WORK TO BE COMPLETED:
Where the line with "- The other" appears below, start writing out lines exactly, and finish with the line with "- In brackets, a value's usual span", which is included; write out nothing else.

GIVEN DATA:
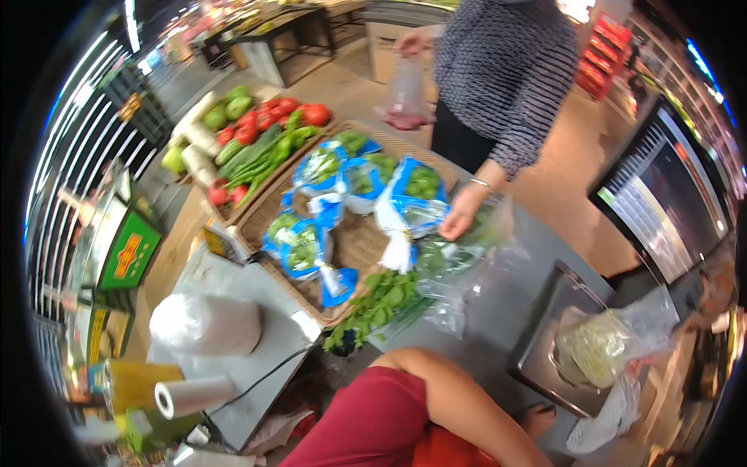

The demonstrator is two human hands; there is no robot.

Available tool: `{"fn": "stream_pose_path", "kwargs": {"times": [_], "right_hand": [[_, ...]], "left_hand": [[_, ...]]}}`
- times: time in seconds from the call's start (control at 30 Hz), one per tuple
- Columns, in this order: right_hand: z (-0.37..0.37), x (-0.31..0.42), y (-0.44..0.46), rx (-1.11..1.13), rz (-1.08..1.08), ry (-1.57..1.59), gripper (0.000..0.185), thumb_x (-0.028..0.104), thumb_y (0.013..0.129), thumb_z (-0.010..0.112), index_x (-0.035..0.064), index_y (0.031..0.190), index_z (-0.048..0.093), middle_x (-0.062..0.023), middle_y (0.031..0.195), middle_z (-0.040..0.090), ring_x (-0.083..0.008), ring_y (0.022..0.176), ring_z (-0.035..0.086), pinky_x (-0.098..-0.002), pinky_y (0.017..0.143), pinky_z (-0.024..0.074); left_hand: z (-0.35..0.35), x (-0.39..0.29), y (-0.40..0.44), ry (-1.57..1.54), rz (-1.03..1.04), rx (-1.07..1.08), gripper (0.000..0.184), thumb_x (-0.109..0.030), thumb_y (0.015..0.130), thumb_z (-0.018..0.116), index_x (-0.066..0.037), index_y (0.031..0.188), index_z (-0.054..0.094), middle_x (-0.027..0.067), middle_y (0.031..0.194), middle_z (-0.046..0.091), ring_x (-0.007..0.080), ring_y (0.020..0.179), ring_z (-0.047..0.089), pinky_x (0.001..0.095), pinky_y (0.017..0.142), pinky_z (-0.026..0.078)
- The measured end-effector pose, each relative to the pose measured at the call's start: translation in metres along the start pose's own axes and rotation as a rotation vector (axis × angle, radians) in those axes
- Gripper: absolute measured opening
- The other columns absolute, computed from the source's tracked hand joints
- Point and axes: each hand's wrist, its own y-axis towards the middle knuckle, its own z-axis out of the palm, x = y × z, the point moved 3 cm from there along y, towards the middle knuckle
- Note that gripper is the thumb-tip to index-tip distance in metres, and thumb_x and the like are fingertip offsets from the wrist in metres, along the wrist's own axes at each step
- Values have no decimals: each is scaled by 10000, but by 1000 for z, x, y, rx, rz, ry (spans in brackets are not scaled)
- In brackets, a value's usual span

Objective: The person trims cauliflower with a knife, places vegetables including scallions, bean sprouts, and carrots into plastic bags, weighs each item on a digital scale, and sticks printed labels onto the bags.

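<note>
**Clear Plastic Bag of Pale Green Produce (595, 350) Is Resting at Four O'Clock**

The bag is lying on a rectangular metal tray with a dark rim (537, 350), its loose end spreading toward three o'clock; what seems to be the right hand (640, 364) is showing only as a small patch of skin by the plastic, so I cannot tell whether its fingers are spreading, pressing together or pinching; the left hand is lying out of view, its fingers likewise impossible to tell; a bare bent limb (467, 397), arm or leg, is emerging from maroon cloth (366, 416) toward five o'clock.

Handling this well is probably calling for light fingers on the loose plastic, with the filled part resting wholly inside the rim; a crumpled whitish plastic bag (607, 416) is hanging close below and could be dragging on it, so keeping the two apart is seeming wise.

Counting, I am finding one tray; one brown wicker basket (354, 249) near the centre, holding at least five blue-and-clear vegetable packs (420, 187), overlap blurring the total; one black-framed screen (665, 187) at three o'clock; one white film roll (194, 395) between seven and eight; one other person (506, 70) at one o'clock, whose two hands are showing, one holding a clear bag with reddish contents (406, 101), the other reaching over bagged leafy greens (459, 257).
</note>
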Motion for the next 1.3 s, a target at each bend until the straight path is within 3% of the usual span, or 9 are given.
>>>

WRITTEN ANSWER:
- The other columns absolute, computed from the source's tracked hand joints
- Point and axes: each hand's wrist, its own y-axis towards the middle knuckle, its own z-axis out of the palm, x = y × z, the point moved 3 cm from there along y, towards the middle knuckle
- Note that gripper is the thumb-tip to index-tip distance in metres, and thumb_x and the like are fingertip offsets from the wrist in metres, along the wrist's own axes at each step
- Values have no decimals: each is scaled by 10000, but by 1000 for z, x, y, rx, rz, ry (spans in brackets are not scaled)
- In brackets, a value's usual span

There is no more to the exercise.